Juramentarlos como dominicanos
De igual manera, la más alta corte observa que “el Ministerio de Interior y
Policía no ha aportado documentos que justifiquen el retardo en cumplir sus
obligaciones, por lo que se comprueba su incumplimiento legal para dar
continuidad a la solicitud de juramentación, no obstante los accionantes
haberlo requerido mediante la intimación y puesta en mora”.
Este tribunal concluye, prosigue la sentencia del TC, en que el artículo 9, de
la Ley número 1683, es claro y preciso al establecer que, luego de la publicación
del decreto que otorga la naturalización ordinaria, constituye una obligación
del Ministro de Interior y Policía proceder con la juramentación del
naturalizado y de emitir el certificado correspondiente a dicha juramentación.
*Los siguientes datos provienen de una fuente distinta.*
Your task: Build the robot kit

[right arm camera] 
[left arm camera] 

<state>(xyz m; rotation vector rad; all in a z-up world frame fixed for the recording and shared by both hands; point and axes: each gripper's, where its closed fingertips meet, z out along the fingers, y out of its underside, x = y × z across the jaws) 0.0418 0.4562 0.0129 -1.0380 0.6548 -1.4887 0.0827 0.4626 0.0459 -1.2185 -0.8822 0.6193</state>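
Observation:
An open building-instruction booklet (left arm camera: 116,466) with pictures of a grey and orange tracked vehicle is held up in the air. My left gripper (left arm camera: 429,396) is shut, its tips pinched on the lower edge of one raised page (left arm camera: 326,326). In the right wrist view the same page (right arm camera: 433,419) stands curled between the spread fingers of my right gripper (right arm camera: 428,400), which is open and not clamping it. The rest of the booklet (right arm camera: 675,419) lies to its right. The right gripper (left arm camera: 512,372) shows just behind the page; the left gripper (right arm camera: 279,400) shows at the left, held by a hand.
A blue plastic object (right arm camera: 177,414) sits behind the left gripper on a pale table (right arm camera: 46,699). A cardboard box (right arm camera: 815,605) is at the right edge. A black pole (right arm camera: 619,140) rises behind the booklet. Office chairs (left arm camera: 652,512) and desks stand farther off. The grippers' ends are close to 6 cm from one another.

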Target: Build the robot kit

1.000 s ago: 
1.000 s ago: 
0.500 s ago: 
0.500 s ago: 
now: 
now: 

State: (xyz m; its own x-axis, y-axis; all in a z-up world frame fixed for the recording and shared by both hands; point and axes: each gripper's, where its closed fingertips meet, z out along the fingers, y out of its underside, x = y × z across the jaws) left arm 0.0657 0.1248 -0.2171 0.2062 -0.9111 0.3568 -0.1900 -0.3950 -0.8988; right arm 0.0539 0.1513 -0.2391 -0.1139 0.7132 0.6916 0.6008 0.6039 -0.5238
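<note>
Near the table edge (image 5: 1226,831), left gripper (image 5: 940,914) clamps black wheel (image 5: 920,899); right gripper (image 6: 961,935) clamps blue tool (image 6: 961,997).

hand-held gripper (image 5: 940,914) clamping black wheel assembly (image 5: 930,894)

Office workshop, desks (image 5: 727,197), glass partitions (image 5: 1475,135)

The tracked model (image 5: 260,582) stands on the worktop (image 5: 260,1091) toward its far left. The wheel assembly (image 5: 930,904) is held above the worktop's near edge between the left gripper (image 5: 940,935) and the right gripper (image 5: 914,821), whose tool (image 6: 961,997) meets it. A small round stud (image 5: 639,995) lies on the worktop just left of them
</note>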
Según destaca esa instancia judicial, se ha podido comprobar que, en virtud de
los decretos números 262-20 y 297-21, “los accionantes fueron beneficiados con
la nacionalidad dominicana por vía de la naturalización ordinaria, y que los
mismos imputan un retardo a la parte accionada, por no haber agotado la
juramentación”.
Una violación de derechos
En ese sentido, este Tribunal Constitucional considera que, con la omisión en
no dar continuidad al proceso de naturalización, el Ministerio de Interior y
Policía vulnera los derechos a la nacionalidad, a la identidad, a la buena
administración, y por vía de consecuencia, también a otros derechos
fundamentales, según dispone la sentencia del TC.
Las violaciones de derecho también abarcan las de libre tránsito, el trabajo,
la educación y la seguridad social en perjuicio de los accionantes.
Una astreinte
El TC aprobó contra el Ministerio de Interior y Policía un astreinte de 5,000
pesos por cada día dejado de retardo en el cumplimiento de lo ordenado en este
sentencia, contados a partir de diez (10) días posteriores a su notificación.